Honestly, I think the biggest reason for sluggishness in most cases is because of HTML render cycle and client-side JavaScript, and you can likely remedy this by hiding fields.

That said we have no idea how long it takes for you or how sluggish it is, for all we know it might be the case for you that it takes an abnormal amount of time :thinking:

1 Like

Let me provide some info/hints here.

  1. Fibery can handle large data volumes, we have accounts with 300K records. It works relatively fast for up to 10K records in a single table, and it works “bearably” for 30K+ records in a table. Larger datasets will take time to load, so initial table load may be slow.
  2. It all depends on data complexity. If you have many relations and want to show them all in a table view, it becomes slower.
  3. Formulas and Lookups do not affect performance, since they are calculated async and results are stored in a database. So Views performance is not affected.
  4. Most of the slowness is UI. We recommend to use Filters to show less data and do not add unnecessary fields into Views. What kind of Workstation you have? Fibery is quite CPU-demanding for some Views.
  5. Reports works OK for up to 30K tables, then you may wait 2-5 mins to load the data.

It would be very helpful to see the video of your usage patterns and see what you perceive as “slow”, since it might be normal or not. If not, we would like to dig into details and find out what is going on. If the data is private, you may contact us via Intercom and share the video privately.

3 Likes

Thanks! I’d be happy to put together a video if no obvious solution appears! The rendering and JS execution sounds like a likely culprit: the slowing down definitely correlates with increasing numbers of fields: particularly lookups.

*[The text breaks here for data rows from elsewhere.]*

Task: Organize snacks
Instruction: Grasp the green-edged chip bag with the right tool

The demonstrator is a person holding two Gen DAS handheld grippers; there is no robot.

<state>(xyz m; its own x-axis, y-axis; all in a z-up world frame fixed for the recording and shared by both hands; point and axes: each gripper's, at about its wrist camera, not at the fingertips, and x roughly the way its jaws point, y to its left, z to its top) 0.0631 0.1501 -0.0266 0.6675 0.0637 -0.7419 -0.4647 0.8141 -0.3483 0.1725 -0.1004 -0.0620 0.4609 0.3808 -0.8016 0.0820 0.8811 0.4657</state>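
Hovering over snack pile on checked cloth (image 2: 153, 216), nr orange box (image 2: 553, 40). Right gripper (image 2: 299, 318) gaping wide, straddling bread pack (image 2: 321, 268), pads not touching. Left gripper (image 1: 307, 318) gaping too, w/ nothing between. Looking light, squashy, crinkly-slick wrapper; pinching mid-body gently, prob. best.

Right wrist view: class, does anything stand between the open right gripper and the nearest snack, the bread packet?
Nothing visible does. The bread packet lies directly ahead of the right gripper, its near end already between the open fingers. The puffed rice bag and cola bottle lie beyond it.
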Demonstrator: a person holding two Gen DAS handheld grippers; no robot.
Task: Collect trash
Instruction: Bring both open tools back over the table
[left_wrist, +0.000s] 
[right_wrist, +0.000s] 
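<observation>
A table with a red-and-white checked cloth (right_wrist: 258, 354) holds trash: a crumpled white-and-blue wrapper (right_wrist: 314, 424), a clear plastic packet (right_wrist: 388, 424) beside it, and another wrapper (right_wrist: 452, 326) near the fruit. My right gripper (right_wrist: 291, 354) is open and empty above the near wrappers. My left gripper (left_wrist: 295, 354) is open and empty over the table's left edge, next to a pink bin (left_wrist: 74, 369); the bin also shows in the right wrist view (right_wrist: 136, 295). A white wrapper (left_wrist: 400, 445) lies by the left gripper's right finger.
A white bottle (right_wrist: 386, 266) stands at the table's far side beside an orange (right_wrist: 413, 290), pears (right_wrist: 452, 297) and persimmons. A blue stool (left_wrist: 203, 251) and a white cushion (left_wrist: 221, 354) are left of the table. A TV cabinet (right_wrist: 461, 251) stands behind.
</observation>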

You mentioned hiding fields: I’d be delighted to do that: most of the fields I’ve added are only required in limited views (as a ‘field’ here, for a filter there, etc.), and yet the ‘node’ views have become quite cumbersome (and take the longest to load): but I haven’t figured out how to hide fields: would you mind pointing me to the relevant docs? (I do know how to hide columns in the Board view, although I don’t know how to unhide them again!)

1 Like

Hmm, by default when you create a View you see just Name. Can you post a screenshot of a view where you see all the fields? Maybe you are using Database view mainly, default in the Space?

1 Like

The views that are the slowest are the views I get when I click on “Open” to the left of one row of a Database. I would love to be able to tune those views to hide (most of) the fields, and I imagine that would likely fix my performance issue. I think I need to use intercom to send you the screenshot: how do I initiate that? (Or I can email or slack or discord it to you).

Just click on the Chat button and paste a screen shot :slight_smile:
image

This is embarrassing but I don’t see the chat button (and I have all my ad/beacon blockers disabled). Is it only present on certain pages? Update: found it. Sent screenshot.

I got it, this is exactly what we are working right now :slight_smile: We call it Entity View. I hope in a months or two it will be possible to show/hide fields there.

2 Likes

Sounds great: so presumably I can expect that at that point I’ll be able to configure my entity views to only show the fields I care about, and that will make it render much more quickly?

2 Likes

Yes, but we will improve this View performance as well.

1 Like

I ran into performance issues when leveraging the zendesk integration for some relevant discussion.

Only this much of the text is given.